My issue with non-numerical outputs is that, from reading the tests, are arbitrarily truncated? In that test where a JAX function has a string output. PyTensor is rather flexible in what types of variables it can accommodate, for instance we have string types implemented here: https://github.com/pymc-devs/pymc/blob/e0e751199319e68f376656e2477c1543606c49c7/pymc/pytensorf.py#L1101-L1116
PyTensor itself has sparse matrices, homogenous lists, slices, None, scalars ... As such it seems odd to me to support some extra types only on this JAX wrapper Op helper. If those types are deemed useful enough for this wrapper to handle them, then the case would be made we should add them as regular PyTensor types, and not-special case JAX.
I guess I'm just not clear as to what the wrapper is doing with these special inputs (I'm assuming outputs are just being ignored as I wrote above). For the inputs, it's creating a partial function on the perform method? Then it sounds like they should also be implemented as Op.__props__, which is the PyTensor API for parametrizing Ops with non-symbolic inputs. It uses this for nice debugprint and reasoning for stuff like two Ops with the same props and inputs can be considered equivalent and merged.
Allowing wrapped jax functions as arguments to a wrapped function.
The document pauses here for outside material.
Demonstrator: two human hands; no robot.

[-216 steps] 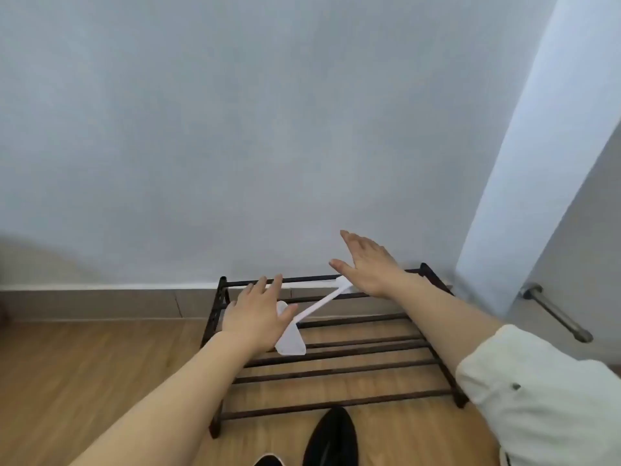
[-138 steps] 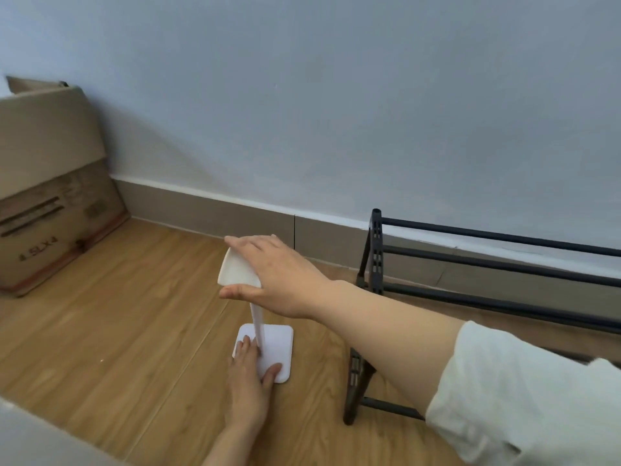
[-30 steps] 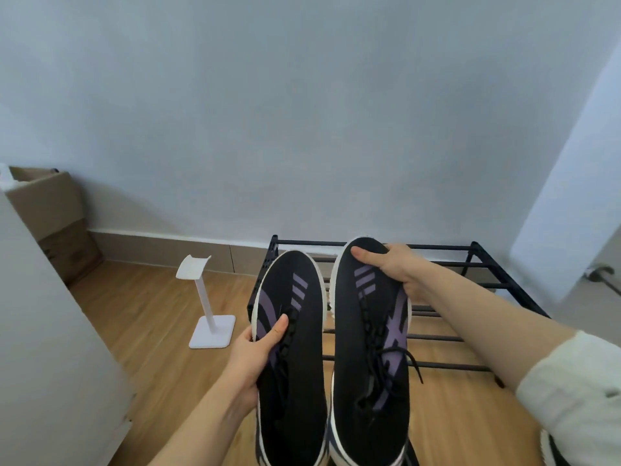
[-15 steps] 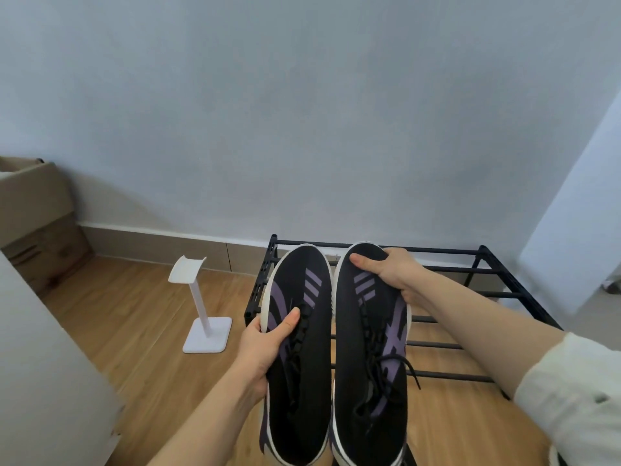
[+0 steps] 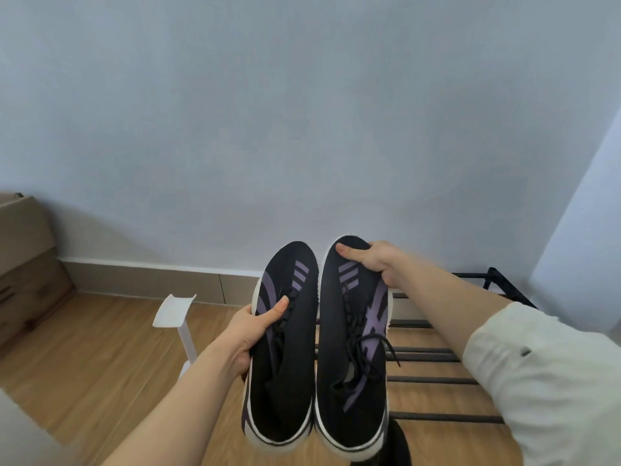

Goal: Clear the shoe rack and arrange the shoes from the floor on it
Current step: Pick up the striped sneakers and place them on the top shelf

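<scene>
I hold a pair of black sneakers with purple stripes side by side, toes pointing at the wall, above the left end of the black metal shoe rack (image 5: 433,380). My left hand (image 5: 250,331) grips the left sneaker (image 5: 285,364) at its outer side, thumb on the laces. My right hand (image 5: 376,260) grips the right sneaker (image 5: 353,331) at the toe. The sneakers hide the rack's left end. The rack's visible bars carry nothing.
A white stand (image 5: 178,321) rests upright on the wooden floor (image 5: 100,358) left of the rack. Cardboard boxes (image 5: 27,260) sit at the far left by the wall. Another dark shoe (image 5: 398,445) shows at the bottom edge, below the pair.
Earlier I took the white stand off the rack and set it on the floor to the left. Over the last second both sneakers have risen and moved toward the wall.
</scene>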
Also seems somewhat similar to PyTensor Ops with inner functions (ScalarLoop, OpFromGraph, Scan), that compile inner PyTensor functions (or dispatched equivalents on backends like JAX).
I guess the common theme is that this PR may be reinventing several things that PyTensor already does (I could be wrong), and there may be room to reuse existing functionality, or expanding it so that it's not restricted to the JAX backend, and more specifically this wrapper. Let me know if any of this makes sense.
I added a ToDo list in the first post, so you can check the progress. I refactored the code with the help of Cursor AI, and now JAXOp can also be called directly, which can be used to specify undetermined output shapes. I also think it would be useful to have a Zoom meeting to have a better idea of which direction to go. You could for example write me via the Pymc discourse. Mondays and Tuesdays are quite full for me, but otherwise, I am generally available.
Thank you for the great work! I would love to see this feature implemented!
The reason I programmed it, is that if ODEs have time-dependent variables, one has to define the time-dependent variables as functions that interpolate between the variables between their definition timepoints [...] One could think to remove it, I don't have a strong opinion about it. I also don't think it is useful for other use cases besides differential equations.
I strongly support to keep time-dependent variables, since this is a feature that sunode does not support to my knowledge. I'm currently exploring the use of pymc in favor of numpyro for inference of ODEs and having a module that translates existing ode models directly to pytensor would be fantastic.